The Supreme Court held that the UK Government had taken proper account of the UK's climate change commitments and was not in breach of various provisions of the Planning Act 2008. In particular, it held that for section 5(8) of the Planning Act to operate effectively, the term "government policy" had to be given a "relatively narrow meaning so that the relevant policies can readily be identified" and that clear limits were required on what would constitute a policy. As the implementation of the Paris Agreement commitments were still in train, the UK's ratification of the Paris Agreement did not mean that it necessarily constituted "government policy" for the purposes of the Planning Act. Although this ruling initially appears to be a poor result for climate change, it is essentially a legalistic conclusion about which climate targets were relevant when the initial runway application was made. Nevertheless, the Court of Appeal's judgment could still have wide-reaching implications for major infrastructure projects in the UK, not least because the UK Government chose not to appeal the decision and when the project reaches the development consent stage, it will have to be considered against the targets and policies in force at that time.

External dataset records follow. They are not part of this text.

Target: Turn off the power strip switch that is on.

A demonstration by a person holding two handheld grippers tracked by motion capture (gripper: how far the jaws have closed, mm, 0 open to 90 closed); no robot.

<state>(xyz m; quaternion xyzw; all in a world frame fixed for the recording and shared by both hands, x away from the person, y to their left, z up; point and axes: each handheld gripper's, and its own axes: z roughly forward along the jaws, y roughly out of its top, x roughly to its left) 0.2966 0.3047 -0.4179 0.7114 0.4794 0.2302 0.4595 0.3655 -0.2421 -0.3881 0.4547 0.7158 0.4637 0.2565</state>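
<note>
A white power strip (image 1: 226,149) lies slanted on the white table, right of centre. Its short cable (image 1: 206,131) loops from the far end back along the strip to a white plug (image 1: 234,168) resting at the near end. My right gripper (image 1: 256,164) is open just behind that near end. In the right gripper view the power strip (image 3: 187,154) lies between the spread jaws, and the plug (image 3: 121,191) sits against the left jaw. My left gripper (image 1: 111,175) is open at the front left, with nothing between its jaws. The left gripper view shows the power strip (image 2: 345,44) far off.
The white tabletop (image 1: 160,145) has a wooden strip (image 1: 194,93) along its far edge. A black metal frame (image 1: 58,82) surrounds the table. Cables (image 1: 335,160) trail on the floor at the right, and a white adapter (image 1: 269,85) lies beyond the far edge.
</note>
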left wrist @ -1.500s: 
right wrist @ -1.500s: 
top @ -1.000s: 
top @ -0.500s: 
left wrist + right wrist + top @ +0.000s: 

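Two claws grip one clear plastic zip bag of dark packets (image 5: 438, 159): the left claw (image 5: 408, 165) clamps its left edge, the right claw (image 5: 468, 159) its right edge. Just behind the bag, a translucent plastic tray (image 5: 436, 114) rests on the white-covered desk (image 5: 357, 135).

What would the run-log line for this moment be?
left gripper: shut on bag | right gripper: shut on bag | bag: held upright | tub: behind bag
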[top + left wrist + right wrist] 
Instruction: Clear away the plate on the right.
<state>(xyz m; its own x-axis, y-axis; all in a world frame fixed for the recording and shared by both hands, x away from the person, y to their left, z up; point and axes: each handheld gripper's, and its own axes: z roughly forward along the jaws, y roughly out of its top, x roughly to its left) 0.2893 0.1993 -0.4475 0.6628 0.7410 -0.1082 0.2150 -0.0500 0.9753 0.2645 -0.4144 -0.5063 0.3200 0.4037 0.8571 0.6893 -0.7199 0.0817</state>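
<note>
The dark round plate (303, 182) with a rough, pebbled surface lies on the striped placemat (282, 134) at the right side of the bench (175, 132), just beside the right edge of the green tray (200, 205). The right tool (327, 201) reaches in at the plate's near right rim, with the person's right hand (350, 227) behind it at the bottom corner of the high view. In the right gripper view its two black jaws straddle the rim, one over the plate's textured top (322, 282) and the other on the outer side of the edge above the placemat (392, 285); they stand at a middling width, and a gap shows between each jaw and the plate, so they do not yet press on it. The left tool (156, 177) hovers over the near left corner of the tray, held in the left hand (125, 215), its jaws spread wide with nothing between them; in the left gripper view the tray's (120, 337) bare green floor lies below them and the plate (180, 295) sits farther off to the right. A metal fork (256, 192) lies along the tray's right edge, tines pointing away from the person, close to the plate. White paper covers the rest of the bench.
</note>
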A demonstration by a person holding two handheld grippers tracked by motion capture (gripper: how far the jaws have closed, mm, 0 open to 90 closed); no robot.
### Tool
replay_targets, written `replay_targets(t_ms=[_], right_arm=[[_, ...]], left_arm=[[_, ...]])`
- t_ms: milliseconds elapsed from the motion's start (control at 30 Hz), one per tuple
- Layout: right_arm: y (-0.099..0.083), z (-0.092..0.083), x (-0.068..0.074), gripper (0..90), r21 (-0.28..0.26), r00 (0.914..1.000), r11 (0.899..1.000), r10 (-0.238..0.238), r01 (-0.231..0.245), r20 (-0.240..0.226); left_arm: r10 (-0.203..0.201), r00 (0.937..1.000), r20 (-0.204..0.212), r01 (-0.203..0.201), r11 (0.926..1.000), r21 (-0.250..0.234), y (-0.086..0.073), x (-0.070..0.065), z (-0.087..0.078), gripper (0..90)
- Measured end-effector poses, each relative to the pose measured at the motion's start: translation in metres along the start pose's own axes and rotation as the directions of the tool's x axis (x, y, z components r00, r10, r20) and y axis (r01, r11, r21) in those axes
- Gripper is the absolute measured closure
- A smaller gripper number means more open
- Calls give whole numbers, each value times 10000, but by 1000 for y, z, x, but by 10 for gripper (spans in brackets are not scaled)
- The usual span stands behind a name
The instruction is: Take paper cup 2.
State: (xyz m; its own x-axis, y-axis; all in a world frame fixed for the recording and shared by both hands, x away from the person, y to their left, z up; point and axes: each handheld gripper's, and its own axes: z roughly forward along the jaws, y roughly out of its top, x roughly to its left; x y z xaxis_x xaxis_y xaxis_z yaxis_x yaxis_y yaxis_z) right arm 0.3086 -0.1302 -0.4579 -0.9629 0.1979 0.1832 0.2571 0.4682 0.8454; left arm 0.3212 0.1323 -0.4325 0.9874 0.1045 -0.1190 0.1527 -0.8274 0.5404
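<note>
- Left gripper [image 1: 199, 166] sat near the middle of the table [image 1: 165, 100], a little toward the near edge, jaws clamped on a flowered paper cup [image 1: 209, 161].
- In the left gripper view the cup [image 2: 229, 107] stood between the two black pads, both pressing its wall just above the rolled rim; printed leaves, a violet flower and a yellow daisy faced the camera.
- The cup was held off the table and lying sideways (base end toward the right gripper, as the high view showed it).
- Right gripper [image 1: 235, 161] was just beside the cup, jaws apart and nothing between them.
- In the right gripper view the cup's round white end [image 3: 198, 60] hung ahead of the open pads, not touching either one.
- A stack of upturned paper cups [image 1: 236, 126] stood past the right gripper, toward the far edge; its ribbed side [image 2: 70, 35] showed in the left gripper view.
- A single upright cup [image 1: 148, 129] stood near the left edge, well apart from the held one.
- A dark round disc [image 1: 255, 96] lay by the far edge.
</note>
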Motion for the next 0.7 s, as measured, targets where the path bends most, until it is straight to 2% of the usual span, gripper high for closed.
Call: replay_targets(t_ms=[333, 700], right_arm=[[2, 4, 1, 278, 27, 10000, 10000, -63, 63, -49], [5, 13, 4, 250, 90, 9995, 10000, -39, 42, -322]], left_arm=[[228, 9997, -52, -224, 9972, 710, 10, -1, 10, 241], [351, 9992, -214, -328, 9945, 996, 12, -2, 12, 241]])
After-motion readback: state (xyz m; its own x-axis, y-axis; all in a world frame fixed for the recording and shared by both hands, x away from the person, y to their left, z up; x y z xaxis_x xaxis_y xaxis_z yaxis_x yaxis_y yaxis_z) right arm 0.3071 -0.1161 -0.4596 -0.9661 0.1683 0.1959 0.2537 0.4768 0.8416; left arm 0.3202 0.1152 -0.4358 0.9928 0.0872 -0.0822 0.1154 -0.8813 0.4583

The three continental cases discussed above are all successful claims against governments for failure to take climate action and there are a number of high profile pending claims which will likely be determined within the next twelve months. As pressure grows on governments to provide greater specificity as to their climate policies and how targets will be met, there is likely to be a significant tension between the desire of nations to drive economic growth and recovery following the Covid-19 pandemic and meet their climate change obligations. A primary example of this is the UK Government's recently announced North Sea Transition Agreement (discussed here). Much to the dissatisfaction of climate activists, this confirmed that future licensing rounds will, subject to a checkpoint system, continue to go ahead. The balancing act of seeking to meet climate change obligations whilst protecting jobs and the wider economic has never been more fraught.
Moreover, as the Heathrow case demonstrates, the increase in claims is not just against governments but also corporates in various industries (including those beyond the energy industry). While government decision-making may have been the focus of attack in the Heathrow case, the implications for infrastructure projects whose end product could ultimately lead to an increase in GHGs are clear in terms of the potential for delay and additional costs. In this series of articles we will consider how businesses can take these risks into consideration in their future planning.
The direction of travel is one way - climate change litigation will continue to grow as climate change activism continues to gain wider social traction and normalcy, coupled with the ever-continuing advances in climate science. In the United States, for example, over the last decade there has been significant growth in the number of claims against corporations for climate damage and with the growing understanding that climate risk could lead to financial risk, climate change litigation has also been brought against companies, directors, underwriters and pension funds for a failure to manage and/or disclose climate risk. This will be explored further later in this series.